3. Distributions for Qualified Medical Expenses Are Untaxed
When you use your HSA for qualified medical expenses, your money won’t be taxed at that time. For example, if you need to pay for a $20 prescription, you can use your HSA debit card and make the purchase with your tax-free money. Or, you can pay from one of your regular accounts and then reimburse yourself from your HSA for the full $20. In this way, the distributions for qualified medical expenses are untaxed.
Your HSA provider should be able to provide you with a list of qualified medical expenses. Optum Bank, an HSA provider, provides a brief description of some qualified medical expenses as well as some expenses that don’t qualify.
Given the rising costs of medical expenses, especially in retirement, this advantage can result in sizeable tax savings.
As you can see, the triple tax advantage of HSAs really adds up. By not paying taxes on contributions, earnings, or withdrawals, you are effectively paying for medical expenses completely tax-free! For this reason, an HSA is a powerful tax saving tool.
HSA contributions reduce your taxable income each year you contribute. The best thing to do is to set up automatic contributions and contribute the maximum amount allowed by the IRS each year. Remember, since HSAs don’t expire, you can use any unused funds all the way into retirement for medical expenses.

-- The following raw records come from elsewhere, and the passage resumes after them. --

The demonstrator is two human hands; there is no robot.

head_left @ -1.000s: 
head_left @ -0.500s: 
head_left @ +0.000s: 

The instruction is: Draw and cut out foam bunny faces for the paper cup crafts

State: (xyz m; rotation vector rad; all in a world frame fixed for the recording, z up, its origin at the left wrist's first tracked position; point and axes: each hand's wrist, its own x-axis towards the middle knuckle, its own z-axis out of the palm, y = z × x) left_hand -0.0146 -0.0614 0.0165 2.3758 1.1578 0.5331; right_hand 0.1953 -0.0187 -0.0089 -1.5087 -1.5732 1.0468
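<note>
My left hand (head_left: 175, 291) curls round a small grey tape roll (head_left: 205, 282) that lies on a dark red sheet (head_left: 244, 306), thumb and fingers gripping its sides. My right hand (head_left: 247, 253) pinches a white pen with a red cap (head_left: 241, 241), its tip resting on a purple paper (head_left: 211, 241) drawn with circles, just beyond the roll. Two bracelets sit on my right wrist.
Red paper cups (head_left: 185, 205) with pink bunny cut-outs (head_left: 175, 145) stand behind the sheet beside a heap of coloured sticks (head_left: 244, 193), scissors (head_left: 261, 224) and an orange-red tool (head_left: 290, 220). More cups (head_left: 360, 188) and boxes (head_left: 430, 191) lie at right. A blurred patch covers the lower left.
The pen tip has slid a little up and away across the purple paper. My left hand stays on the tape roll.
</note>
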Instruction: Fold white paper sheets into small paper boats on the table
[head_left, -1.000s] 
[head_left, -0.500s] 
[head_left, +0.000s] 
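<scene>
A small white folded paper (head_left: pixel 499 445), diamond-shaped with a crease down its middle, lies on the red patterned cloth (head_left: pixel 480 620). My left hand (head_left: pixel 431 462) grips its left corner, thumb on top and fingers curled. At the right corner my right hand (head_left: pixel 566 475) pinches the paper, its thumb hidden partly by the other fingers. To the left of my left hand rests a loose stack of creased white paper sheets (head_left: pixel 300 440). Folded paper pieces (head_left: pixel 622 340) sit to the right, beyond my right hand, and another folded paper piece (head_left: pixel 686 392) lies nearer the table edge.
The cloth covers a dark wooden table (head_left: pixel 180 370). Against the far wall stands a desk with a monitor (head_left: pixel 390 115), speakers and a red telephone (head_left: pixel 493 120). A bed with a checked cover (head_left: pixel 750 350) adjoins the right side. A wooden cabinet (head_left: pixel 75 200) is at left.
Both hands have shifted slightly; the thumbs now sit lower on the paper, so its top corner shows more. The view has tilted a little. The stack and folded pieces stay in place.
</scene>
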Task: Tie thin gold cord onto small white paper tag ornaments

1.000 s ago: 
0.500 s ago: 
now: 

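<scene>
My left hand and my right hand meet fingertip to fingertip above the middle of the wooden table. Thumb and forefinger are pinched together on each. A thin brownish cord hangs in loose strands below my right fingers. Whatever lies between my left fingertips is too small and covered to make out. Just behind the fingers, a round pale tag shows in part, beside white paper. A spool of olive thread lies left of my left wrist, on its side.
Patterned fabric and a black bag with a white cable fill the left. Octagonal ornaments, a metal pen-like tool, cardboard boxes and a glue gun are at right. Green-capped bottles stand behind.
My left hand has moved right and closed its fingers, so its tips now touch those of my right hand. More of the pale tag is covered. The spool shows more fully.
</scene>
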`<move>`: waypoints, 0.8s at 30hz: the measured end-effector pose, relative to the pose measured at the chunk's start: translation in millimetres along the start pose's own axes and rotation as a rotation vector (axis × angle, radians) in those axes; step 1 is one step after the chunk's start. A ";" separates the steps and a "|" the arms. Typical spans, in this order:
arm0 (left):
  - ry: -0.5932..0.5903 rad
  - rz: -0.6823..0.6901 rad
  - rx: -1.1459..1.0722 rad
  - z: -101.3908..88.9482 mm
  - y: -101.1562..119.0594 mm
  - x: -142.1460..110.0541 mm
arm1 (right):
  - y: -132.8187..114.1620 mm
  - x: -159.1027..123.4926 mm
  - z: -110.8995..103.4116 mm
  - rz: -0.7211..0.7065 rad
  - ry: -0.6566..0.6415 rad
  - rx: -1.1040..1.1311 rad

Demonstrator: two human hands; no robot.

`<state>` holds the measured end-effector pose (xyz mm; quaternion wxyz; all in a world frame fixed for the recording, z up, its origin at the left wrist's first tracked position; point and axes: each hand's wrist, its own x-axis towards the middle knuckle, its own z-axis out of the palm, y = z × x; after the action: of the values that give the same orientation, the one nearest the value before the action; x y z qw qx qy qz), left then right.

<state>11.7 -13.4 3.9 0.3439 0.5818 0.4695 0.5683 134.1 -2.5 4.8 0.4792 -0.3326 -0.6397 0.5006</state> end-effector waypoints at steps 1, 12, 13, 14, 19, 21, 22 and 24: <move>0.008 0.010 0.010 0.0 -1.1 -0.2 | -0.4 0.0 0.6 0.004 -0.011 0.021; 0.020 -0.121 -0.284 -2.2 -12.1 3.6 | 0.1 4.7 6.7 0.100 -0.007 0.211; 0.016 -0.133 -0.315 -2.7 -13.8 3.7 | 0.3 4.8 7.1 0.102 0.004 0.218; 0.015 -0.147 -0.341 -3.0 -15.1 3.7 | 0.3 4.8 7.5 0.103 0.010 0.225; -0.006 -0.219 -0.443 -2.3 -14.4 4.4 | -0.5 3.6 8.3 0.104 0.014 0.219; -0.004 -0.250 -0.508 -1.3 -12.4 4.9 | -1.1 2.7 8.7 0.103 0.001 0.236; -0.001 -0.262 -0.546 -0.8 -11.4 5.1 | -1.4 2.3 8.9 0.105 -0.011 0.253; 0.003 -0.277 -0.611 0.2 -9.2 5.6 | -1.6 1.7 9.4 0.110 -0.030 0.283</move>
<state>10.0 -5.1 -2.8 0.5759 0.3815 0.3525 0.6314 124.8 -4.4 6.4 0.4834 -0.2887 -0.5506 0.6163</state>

Don’t forget that HSAs allow for tax-free investment growth. When you consider how much you’d pay otherwise in capital gains taxes, you’ll see that this is a huge tax benefit. You can choose from a wide range of mutual funds, bonds, etc. to invest your money.
The one drawback is that you’re only eligible for an HSA if you have a high-deductible health insurance plan. If you have determined that a high-deductible health insurance plan fits your needs, then an HSA is a wonderful tool to use.